[ANNOUNCEMENT] Updated Rules and Clarification




We have updated the rules to clarify how scoring and final ranking will be done in this challenge.

tl;dr : Prizes will be awarded according to ROUND 2 Leaderboard only

Why the different rounds?

We use the different rounds to introduce the complex problem of vehicle re-scheduling in a step by step manner.

Round 0 (Beta):
This round was intended to find remaining bugs in the flatland environment as well as give a simple introduction to the repository.

Round 1 Avoiding Conflicts:
In contrast to other means of transportation, a railway network is prone to dead-locks, where trains are unable to resolve the conflict. This round is intended for participants to figure out how to detect such dead-locks in a timely manner and avoid them.

Round 2 Optimizing Traffic:
The complexity of this round is far superior to the previous rounds. Introducing mixed speed profiles for different trains in the network leads to new traffic management problems. In addition to avoiding dead-locks the ordering of trains on a given route as well as the chosen routes will impact the punctuality of the trains. This round is very close to the real world problem faced in daily operations by any railway company. Given the Complexity of this last round in contrast to the previous rounds it outweighs them in the final scoring. Therefore only this round is considered for the final scoring.

We clarified this in the updated rules as there where two conflicting statements in the previous version of the rules.

We wish you a lot of fun with the challenge and encourage you to openly discuss ideas on how to tackle this real world problem with novel approaches.

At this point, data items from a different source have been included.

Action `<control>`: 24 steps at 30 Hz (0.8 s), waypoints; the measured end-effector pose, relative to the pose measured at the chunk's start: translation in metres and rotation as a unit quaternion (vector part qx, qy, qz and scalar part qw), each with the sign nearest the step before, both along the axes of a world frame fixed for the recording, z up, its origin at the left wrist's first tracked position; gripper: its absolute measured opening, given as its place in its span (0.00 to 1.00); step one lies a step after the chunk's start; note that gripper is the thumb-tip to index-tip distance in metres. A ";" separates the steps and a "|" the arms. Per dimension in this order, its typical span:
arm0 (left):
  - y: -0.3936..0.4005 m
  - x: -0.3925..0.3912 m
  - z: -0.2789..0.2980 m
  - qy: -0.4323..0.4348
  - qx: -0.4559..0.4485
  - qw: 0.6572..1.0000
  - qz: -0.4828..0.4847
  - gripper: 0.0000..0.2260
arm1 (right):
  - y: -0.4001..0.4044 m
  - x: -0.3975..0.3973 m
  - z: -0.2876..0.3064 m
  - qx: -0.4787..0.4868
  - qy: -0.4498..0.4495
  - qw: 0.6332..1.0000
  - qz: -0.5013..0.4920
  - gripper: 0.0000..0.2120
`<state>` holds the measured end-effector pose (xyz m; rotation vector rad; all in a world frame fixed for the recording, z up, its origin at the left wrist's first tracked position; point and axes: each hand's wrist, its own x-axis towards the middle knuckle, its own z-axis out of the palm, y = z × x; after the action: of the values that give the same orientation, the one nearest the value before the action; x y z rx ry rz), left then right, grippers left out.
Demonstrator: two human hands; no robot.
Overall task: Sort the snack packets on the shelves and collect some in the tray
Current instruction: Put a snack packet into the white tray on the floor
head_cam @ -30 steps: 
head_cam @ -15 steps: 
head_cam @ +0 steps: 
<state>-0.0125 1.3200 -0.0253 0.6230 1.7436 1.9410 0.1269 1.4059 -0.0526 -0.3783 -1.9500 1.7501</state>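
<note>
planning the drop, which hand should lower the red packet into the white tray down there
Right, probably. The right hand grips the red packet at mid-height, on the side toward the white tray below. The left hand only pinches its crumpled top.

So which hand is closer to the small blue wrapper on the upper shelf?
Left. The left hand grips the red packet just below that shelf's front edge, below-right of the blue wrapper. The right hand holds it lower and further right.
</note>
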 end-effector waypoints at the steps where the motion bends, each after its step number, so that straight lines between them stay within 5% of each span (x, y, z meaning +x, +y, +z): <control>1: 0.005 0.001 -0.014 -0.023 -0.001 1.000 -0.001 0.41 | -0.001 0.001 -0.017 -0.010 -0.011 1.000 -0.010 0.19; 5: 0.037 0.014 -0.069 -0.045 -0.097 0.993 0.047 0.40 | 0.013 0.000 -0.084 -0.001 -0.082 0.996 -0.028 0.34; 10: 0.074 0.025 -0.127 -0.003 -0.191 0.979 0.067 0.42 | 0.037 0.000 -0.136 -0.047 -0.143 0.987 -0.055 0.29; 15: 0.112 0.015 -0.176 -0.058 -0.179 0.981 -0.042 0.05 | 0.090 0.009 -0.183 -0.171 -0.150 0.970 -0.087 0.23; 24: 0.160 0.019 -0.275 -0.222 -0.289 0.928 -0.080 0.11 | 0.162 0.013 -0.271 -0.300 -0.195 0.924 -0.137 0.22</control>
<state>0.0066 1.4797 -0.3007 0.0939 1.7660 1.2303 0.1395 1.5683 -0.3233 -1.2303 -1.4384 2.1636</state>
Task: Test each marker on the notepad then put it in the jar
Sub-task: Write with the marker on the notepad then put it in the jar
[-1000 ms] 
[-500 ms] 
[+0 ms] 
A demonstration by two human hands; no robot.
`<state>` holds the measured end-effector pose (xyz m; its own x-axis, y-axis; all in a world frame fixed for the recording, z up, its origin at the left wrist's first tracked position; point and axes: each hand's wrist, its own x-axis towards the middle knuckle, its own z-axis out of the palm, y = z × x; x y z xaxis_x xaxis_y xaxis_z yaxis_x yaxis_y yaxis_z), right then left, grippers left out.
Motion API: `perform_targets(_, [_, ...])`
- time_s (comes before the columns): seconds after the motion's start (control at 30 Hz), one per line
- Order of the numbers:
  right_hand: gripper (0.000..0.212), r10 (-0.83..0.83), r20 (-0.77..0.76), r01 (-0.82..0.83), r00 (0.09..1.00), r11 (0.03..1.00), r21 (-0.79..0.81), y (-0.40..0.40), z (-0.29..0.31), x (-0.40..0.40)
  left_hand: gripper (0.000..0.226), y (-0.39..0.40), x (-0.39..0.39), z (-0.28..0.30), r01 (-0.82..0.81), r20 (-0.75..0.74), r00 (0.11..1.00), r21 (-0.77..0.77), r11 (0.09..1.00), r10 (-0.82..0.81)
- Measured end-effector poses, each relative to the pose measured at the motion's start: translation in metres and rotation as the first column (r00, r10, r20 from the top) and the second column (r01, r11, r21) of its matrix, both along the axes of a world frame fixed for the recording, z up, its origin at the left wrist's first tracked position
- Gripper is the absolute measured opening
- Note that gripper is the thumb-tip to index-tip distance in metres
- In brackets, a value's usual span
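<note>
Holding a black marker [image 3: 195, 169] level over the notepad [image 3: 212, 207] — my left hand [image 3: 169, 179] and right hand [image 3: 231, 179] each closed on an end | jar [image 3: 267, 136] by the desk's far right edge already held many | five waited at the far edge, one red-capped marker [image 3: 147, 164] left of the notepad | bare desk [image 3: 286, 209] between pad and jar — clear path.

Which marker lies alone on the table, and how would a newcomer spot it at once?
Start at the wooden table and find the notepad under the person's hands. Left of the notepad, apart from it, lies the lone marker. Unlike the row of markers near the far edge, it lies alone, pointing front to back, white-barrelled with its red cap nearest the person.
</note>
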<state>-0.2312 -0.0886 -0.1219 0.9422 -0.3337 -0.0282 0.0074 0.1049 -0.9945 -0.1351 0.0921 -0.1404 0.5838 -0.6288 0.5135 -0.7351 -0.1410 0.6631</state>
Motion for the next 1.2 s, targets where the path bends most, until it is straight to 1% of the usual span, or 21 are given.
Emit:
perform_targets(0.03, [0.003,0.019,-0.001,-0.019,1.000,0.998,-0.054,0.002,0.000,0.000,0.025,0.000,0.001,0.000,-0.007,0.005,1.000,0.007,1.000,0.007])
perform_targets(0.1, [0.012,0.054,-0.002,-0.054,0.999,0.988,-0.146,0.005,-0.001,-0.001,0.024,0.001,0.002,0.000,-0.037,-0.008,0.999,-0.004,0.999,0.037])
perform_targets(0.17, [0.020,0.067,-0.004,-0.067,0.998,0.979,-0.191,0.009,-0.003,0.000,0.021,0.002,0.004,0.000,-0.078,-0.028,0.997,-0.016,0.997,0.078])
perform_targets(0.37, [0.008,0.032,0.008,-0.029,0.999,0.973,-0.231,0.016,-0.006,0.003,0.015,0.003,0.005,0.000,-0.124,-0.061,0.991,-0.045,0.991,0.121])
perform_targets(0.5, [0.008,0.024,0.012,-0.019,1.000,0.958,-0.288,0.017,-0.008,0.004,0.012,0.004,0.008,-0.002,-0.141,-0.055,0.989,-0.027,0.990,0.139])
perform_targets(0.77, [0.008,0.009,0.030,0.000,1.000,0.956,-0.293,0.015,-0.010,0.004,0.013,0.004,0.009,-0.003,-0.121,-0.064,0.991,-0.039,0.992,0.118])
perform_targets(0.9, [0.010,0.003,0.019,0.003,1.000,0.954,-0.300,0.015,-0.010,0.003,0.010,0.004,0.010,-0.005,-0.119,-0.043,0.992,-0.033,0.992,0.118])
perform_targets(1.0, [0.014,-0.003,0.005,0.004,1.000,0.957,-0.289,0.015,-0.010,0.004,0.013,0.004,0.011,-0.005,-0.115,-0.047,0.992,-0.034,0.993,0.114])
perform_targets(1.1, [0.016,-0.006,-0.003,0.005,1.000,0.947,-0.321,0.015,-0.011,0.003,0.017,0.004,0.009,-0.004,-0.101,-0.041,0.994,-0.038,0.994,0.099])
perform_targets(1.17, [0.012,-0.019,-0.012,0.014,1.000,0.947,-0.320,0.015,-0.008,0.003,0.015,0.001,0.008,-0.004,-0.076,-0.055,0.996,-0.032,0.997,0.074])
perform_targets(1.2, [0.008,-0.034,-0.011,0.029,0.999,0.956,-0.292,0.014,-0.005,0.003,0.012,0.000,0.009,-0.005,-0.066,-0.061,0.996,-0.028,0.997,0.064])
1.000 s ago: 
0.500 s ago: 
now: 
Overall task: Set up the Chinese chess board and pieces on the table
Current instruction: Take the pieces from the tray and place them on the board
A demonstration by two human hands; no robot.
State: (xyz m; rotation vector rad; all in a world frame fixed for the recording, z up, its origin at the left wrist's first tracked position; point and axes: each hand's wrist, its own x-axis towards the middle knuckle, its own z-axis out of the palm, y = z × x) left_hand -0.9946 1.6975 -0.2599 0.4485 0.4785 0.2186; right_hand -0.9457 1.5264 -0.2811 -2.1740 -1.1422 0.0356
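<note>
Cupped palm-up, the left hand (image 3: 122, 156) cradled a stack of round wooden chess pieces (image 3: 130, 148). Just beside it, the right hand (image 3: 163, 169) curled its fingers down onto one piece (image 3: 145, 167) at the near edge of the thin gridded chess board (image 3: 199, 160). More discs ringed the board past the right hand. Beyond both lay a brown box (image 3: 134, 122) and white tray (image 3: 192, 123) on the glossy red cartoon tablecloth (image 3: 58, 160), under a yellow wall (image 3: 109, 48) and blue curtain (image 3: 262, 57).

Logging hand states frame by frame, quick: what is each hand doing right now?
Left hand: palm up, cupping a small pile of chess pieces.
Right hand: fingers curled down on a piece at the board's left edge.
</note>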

As you can see on the leaderboard already, avoiding conflicts and reaching destinations within the maximum allowed time steps is rather easy in Round 1 (meaning all the 1000 secret cases can be solved perfectly from this perspective). The only interesting part remaining in Round 1, in my opinion, is trying to maximize the mean reward. This is a non-trivial task and I personally have many ideas that i would have liked to try. However, given that Round 1 will not count towards the final standings, and given that I don’t know too many details about the rules and test sizes for Round 2, I am now reluctant to spend any more time to improve the mean reward for Round 1, since it’s possible that any techniques I will use/develop for this will be unusable in Round 2.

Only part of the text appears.